§ WHAT IS NEEDED
Print the entries below exactly as they appear, from the first line up to and including the line with "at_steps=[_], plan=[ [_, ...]". Do not print any pictures.

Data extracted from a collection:
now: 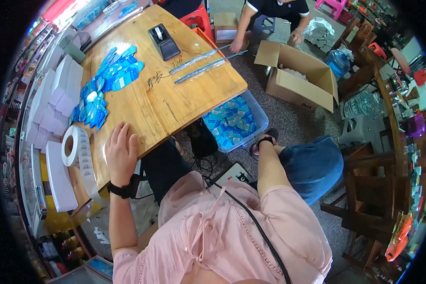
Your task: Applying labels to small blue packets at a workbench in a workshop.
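Note:
My left hand lies flat on the near edge of the wooden table, fingers extended and holding nothing. Beside it stands a roll of white printed labels, with its strip trailing over the table edge. Farther up the tabletop spreads a pile of small blue-and-white packets. My right arm reaches down beside my bent knee, and my right hand is low by my foot, close to a clear plastic bin of similar packets. Its fingers are too small and hidden to make out.
A black tape dispenser and two long wrapped strips lie on the table. White boxes are stacked at left. An open carton stands on the floor, near another person's hand. Wooden furniture is at right.

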The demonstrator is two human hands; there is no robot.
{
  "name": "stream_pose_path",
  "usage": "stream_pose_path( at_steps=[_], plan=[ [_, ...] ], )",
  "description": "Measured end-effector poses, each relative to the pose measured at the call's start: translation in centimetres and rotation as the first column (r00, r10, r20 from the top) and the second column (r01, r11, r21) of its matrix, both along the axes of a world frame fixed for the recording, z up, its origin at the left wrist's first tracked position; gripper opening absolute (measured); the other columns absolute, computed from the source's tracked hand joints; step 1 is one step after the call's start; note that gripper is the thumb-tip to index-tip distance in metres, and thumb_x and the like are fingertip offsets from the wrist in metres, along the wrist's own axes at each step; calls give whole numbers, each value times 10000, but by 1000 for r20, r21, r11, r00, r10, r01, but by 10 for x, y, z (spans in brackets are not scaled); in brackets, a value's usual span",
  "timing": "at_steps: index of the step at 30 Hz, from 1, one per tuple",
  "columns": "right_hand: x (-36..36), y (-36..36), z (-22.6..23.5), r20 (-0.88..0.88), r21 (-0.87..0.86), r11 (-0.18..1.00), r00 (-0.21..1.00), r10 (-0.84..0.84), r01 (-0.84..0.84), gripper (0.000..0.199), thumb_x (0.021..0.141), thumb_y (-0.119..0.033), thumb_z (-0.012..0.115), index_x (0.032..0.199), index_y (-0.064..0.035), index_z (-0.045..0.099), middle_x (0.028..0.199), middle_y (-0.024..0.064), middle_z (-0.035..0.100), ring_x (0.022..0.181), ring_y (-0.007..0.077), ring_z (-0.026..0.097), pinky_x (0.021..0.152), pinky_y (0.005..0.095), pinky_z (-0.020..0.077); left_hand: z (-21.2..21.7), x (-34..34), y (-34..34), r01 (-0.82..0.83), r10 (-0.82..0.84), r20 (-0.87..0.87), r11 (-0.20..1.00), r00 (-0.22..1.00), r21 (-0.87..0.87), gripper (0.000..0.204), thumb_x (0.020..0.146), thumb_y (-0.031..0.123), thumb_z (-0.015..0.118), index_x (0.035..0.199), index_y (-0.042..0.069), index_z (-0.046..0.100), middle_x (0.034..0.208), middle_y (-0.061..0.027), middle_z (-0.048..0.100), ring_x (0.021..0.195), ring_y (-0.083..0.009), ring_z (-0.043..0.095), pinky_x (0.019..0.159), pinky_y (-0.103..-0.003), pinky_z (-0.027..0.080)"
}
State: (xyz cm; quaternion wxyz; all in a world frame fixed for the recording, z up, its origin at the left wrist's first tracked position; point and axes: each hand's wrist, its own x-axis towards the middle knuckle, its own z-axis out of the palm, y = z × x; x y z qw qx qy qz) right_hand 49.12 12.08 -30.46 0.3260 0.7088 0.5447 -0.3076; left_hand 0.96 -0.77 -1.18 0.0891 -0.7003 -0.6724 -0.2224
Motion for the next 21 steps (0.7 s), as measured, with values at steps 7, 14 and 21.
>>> stream_pose_path(
  at_steps=[7, 14, 21],
  plan=[
    [-33, 4, -33, -70, 190, 937, 948, 311, -293, 499, 904, -290, 751, 1384, -160, 702, 1483, 120, 651, 1339, 299, 645, 1037, 514, 543, 1, 5, 1, 65, -67, 10, 985, 998, 158, 329, 1011, 248, 665, 1216, -7, 702, 1326, -224, 705, 1231, -417, 659, 1058, -506, 528],
    [-36, 28, -97, -23, 181, 750, 760, 650, -636, 336, 932, -293, 712, 1242, -171, 754, 1350, 125, 714, 1209, 317, 697, 916, 527, 567, -6, 9, 4, 33, -38, 9, 952, 999, 304, 320, 997, 370, 648, 1073, 66, 715, 1216, -139, 708, 1209, -343, 651, 1029, -493, 513],
    [-42, 61, -125, 3, 58, 341, 341, 940, -938, 225, 960, -296, 673, 1100, -181, 805, 1218, 130, 778, 1079, 334, 750, 796, 541, 592, -17, 6, 4, -75, 58, 80, 970, 995, 231, 279, 967, 358, 694, 1006, 82, 705, 1164, -95, 717, 1126, -310, 671, 991, -446, 527]
  ],
)
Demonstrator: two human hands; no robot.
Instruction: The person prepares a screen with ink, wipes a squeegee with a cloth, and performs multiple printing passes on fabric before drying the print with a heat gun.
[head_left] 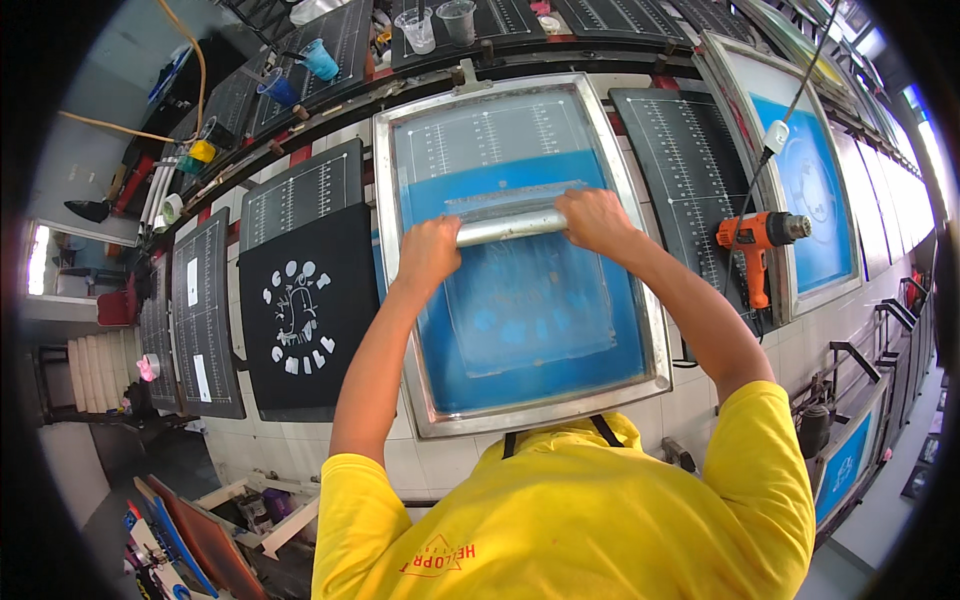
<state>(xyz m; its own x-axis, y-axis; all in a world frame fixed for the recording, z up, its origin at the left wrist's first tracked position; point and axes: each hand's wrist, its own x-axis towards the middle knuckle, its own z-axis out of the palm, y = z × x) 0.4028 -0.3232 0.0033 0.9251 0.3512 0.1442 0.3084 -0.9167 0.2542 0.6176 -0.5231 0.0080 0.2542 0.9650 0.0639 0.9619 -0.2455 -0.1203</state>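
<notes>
A metal-framed printing screen (pixel 645 300) with blue mesh lies flat on the long table in front of me. Across its upper middle rests a squeegee with a silver handle (pixel 510 227). My left hand (pixel 428 252) grips the handle's left end and my right hand (pixel 597 220) grips its right end. Whitish ink is smeared over the faint design in the mesh below the squeegee.
A black shirt with a white print (pixel 300 315) lies on the board to the left. An orange heat gun (pixel 760 240) rests on the black gridded board to the right, beside another blue screen (pixel 810 190). Plastic cups (pixel 418 28) stand along the far edge.
</notes>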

§ ANSWER BELOW
now: 
Your task: Applying labels to small blue packets at a workbench in a workshop.
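Note:
My left hand lies flat on the near edge of the wooden table, fingers extended and holding nothing. Beside it stands a roll of white printed labels, with its strip trailing over the table edge. Farther up the tabletop spreads a pile of small blue-and-white packets. My right arm reaches down beside my bent knee, and my right hand is low by my foot, close to a clear plastic bin of similar packets. Its fingers are too small and hidden to make out.
A black tape dispenser and two long wrapped strips lie on the table. White boxes are stacked at left. An open carton stands on the floor, near another person's hand. Wooden furniture is at right.
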
The demonstrator is two human hands; there is no robot.
{
  "name": "stream_pose_path",
  "usage": "stream_pose_path( at_steps=[_], plan=[ [_, ...] ], )",

The answer given is complete as it stands.